» **Assignment**
Only a number is wanted here: the count of lines in the data below where the string "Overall" occurs.

Available records Start Marker

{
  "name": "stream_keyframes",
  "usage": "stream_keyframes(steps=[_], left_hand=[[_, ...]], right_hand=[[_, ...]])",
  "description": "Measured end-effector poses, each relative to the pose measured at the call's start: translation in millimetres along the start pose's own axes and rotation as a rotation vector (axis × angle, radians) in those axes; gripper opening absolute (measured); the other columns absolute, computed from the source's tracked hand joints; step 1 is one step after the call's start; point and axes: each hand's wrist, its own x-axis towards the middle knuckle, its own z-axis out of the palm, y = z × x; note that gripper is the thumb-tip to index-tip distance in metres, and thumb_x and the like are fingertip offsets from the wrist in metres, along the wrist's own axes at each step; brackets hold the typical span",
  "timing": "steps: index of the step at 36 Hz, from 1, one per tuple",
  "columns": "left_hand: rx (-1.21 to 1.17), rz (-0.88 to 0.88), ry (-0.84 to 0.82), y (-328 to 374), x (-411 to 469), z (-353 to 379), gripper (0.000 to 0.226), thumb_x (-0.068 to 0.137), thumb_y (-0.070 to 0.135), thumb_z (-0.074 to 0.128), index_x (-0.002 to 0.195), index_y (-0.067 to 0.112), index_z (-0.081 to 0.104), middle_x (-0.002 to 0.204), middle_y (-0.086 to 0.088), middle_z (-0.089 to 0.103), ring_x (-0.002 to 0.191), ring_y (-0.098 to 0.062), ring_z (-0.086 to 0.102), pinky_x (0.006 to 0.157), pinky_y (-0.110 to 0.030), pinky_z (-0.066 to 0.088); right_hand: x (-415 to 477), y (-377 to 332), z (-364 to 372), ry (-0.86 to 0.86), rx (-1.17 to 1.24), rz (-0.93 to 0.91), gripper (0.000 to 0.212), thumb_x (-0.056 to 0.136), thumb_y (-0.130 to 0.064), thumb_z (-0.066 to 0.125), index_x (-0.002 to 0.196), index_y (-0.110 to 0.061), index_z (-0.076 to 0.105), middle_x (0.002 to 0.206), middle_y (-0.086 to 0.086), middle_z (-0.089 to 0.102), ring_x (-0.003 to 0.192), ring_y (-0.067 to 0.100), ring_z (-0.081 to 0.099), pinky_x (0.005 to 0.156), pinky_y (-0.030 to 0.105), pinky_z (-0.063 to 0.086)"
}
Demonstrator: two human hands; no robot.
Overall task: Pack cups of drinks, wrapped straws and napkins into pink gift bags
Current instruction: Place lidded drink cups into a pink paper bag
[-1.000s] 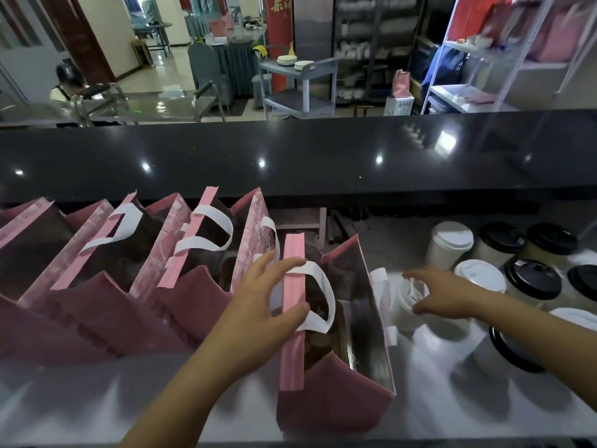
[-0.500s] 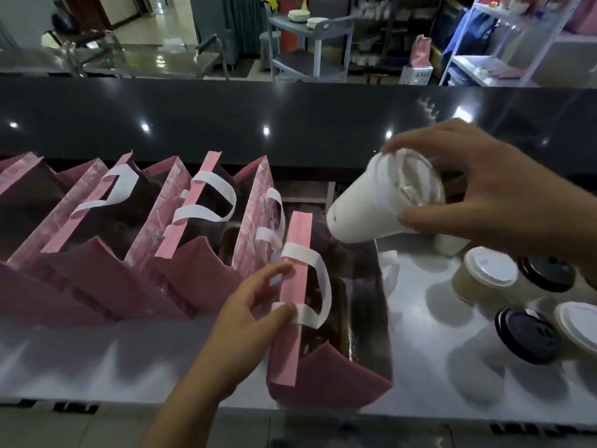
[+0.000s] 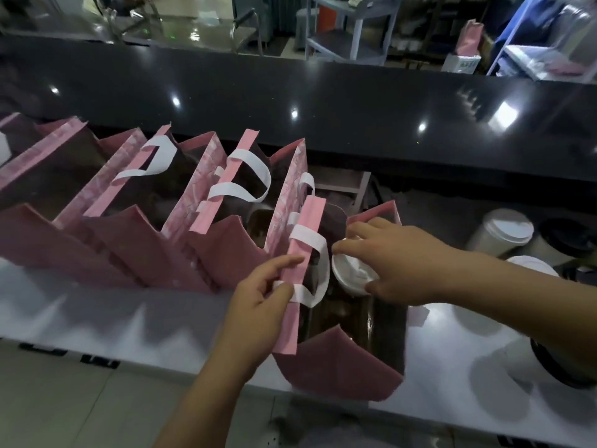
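Left hand (image 3: pixel 255 305) pinched the rim of the pink bag (image 3: pixel 336 367) open at the counter's (image 3: pixel 97 318) near edge while the right hand (image 3: pixel 403 263) clamped the white-lidded cup (image 3: pixel 350 274) in its mouth, so lowering it straight and level looked smartest.

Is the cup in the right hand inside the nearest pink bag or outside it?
Inside its mouth: the cup shows between the pink bag walls, right hand gripping its lid.
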Motion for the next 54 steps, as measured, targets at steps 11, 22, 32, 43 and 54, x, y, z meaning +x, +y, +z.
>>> stream_keyframes(steps=[11,22,32,43,54], left_hand=[[0.025,0.004,0.032,-8,5,-1,0.05,0.096,0.004,0.055,0.11,0.048,0.071,0.101,0.018,0.072,0.086,-0.017,0.067,0.076,-0.034,0.057],[0.015,-0.006,-0.003,-4,3,-2,0.046,0.078,0.028,0.059,0.114,0.055,0.066,0.116,0.016,0.07,0.089,-0.003,0.067,0.07,-0.015,0.051],[0.042,0.013,-0.086,-8,-2,-4,0.055,0.094,0.011,0.063,0.126,0.055,0.06,0.123,0.019,0.065,0.09,0.0,0.067,0.074,-0.014,0.052],[0.077,0.032,-0.254,-2,-5,-7,0.056,0.093,0.029,0.069,0.127,0.069,0.05,0.141,0.017,0.054,0.114,0.002,0.062,0.085,-0.01,0.051],[0.053,0.019,-0.475,-2,-2,-12,0.077,0.075,0.03,0.068,0.131,0.073,0.038,0.133,0.035,0.054,0.117,0.01,0.058,0.085,-0.012,0.052]], right_hand=[[24,16,48,-0.08,0.077,0.058,0.074,0.08,-0.023,0.076,0.143,-0.039,0.04,0.138,-0.007,0.05,0.118,0.022,0.053,0.096,0.034,0.049],[28,19,67,-0.119,0.101,0.051,0.069,0.085,-0.02,0.072,0.145,-0.034,0.041,0.145,-0.006,0.048,0.127,0.022,0.052,0.104,0.035,0.046],[42,16,62,-0.212,0.097,0.075,0.063,0.085,-0.012,0.069,0.143,-0.027,0.048,0.139,-0.001,0.055,0.119,0.022,0.057,0.094,0.03,0.048],[22,3,49,-0.217,0.072,0.115,0.061,0.091,-0.022,0.067,0.145,-0.034,0.043,0.143,-0.005,0.053,0.126,0.02,0.053,0.106,0.038,0.046],[-77,-34,-3,0.374,0.338,0.347,0.045,0.086,-0.033,0.072,0.13,-0.031,0.061,0.137,-0.012,0.056,0.126,-0.001,0.043,0.105,0.016,0.029]])
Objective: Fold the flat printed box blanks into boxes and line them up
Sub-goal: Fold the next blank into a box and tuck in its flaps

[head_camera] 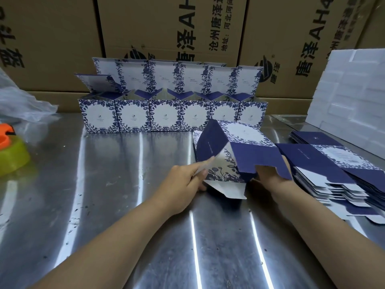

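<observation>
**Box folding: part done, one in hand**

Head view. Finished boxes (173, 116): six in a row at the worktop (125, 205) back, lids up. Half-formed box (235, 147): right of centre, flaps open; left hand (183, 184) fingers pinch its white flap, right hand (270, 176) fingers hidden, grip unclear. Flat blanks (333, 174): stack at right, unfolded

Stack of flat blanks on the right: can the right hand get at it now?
Probably, once freed: the stack lies beside the right hand with nothing between, but that hand holds the half-folded box.

Steel table (104, 184), brown printed cartons (166, 28) behind, yellow tape roll (12, 157) and clear plastic (18, 101) left, white foam (350, 97) right
</observation>
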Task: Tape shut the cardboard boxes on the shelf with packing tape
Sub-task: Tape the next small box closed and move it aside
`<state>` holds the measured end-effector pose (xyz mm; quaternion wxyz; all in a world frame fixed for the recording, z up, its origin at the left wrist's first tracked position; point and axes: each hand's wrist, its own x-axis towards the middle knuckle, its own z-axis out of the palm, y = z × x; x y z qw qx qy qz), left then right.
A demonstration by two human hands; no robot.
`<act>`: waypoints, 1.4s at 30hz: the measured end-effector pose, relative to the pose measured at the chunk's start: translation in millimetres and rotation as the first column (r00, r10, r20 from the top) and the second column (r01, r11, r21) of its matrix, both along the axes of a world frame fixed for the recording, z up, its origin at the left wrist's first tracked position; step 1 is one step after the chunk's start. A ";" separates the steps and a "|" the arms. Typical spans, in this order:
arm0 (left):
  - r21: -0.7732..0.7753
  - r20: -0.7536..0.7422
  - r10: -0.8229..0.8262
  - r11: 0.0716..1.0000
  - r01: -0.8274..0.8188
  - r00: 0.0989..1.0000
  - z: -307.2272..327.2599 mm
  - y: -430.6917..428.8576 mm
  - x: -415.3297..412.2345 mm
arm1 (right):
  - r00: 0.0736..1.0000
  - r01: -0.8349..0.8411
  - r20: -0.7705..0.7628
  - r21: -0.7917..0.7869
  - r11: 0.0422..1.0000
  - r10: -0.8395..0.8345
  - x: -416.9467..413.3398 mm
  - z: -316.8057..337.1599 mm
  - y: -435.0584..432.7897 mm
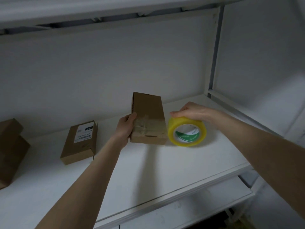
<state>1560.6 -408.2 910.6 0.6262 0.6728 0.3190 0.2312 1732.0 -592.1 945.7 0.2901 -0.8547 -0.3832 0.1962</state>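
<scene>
Bare forearms enter from the lower edge, both reaching to the back of the white metal shelf board [165, 171]. Left hand [125, 128]: closed on the left long edge of the plain brown oblong cardboard box [148, 109], thumb lying on the top face, the other fingers hidden behind the side. Box sits mid-shelf near the back wall; whether its far end is lifted cannot be told. Band of clear glossy tape [148, 123] crosses the top face near the front end. Right hand [189, 111]: fingers curled over the upper rim of the yellow-tinted roll of packing tape with a green-and-white core [187, 133], gripping it from above. Roll stands on edge, open core facing the camera, just beside the box's right front corner; contact unclear. Left of these, apart: flat brown cardboard box with a white printed label [79, 142], then stacked brown cartons [9, 151] at the frame edge.
</scene>
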 end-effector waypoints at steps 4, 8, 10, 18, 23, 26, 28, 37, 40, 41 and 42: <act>-0.007 0.024 0.010 1.000 -0.010 1.000 0.3 2.8 -5.2 | 0.964 0.024 0.262 -0.245 0.969 0.043 -0.1 0.8 2.6; -0.090 0.034 -0.032 0.995 0.035 0.999 0.1 5.3 -9.4 | 0.959 0.040 0.281 -0.272 0.962 0.039 -1.9 -2.3 4.8; -0.158 0.028 -0.047 0.986 0.051 0.998 0.0 5.6 -11.2 | 0.967 0.040 0.251 -0.271 0.962 0.031 -3.0 -6.7 7.9; -0.372 0.004 0.057 0.927 -0.051 0.998 -13.2 -1.8 -8.7 | 0.967 0.067 0.253 -0.254 0.965 0.000 -10.0 -28.4 16.0; -0.385 0.041 0.143 0.915 -0.117 0.989 -20.9 -4.3 -2.1 | 0.999 0.052 0.017 -0.062 0.997 -0.051 -12.6 -34.9 17.1; -0.429 0.068 0.134 0.899 -0.093 0.989 -22.7 -3.3 -2.2 | 0.987 0.014 -0.161 0.006 1.000 -0.013 -10.9 -37.7 12.4; -0.435 0.078 0.144 0.895 -0.096 0.986 -22.7 -0.9 -4.4 | 0.979 0.002 -0.204 0.032 0.999 0.005 -7.6 -38.9 8.0; -0.387 0.083 0.140 0.917 -0.097 0.987 -14.8 3.0 -7.3 | 0.998 -0.005 -0.067 -0.098 0.995 -0.001 7.8 -16.2 -3.4; -0.389 0.095 0.113 0.919 -0.068 0.989 -12.9 4.0 -5.8 | 0.999 -0.027 -0.037 -0.174 0.984 0.021 5.9 -23.5 -4.7; -0.412 0.102 0.104 0.910 -0.053 0.989 -13.1 2.5 -5.8 | 0.999 -0.024 -0.051 -0.154 0.988 0.016 5.0 -26.7 -4.2; -0.447 0.110 0.093 0.894 -0.035 0.990 -14.8 1.0 -5.4 | 0.998 -0.017 -0.063 -0.125 0.992 0.009 3.3 -29.3 -2.9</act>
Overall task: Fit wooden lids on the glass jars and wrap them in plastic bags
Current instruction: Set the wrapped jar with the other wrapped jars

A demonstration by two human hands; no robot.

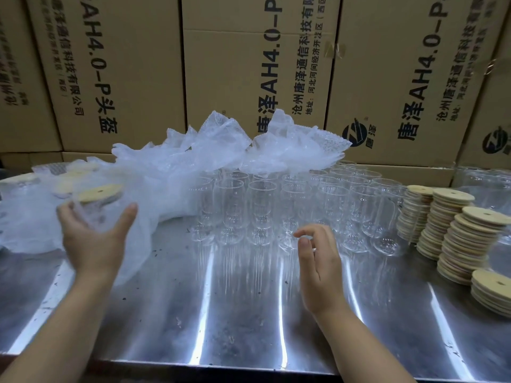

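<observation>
The left hand [91,241] spreads its fingers beside a bagged, lidded jar [96,201], the right hand [318,269] loosely curled and empty over the desk [221,313].

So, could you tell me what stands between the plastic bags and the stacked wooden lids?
Rows of empty glass jars stand between the bags and the lids, in the head view.

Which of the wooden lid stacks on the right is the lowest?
The lid stack nearest the table's front edge, far right. It is only a few lids high; the stacks behind it stand much taller.
</observation>
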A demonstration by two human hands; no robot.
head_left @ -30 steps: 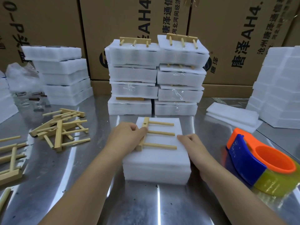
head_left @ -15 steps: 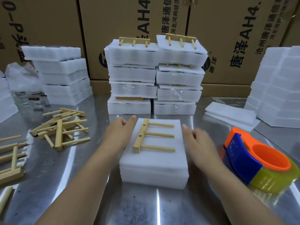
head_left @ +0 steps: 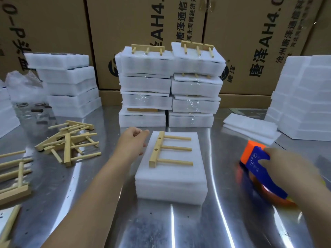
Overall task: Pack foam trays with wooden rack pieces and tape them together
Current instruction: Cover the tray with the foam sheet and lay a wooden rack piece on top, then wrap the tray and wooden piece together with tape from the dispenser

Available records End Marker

» **Response area**
3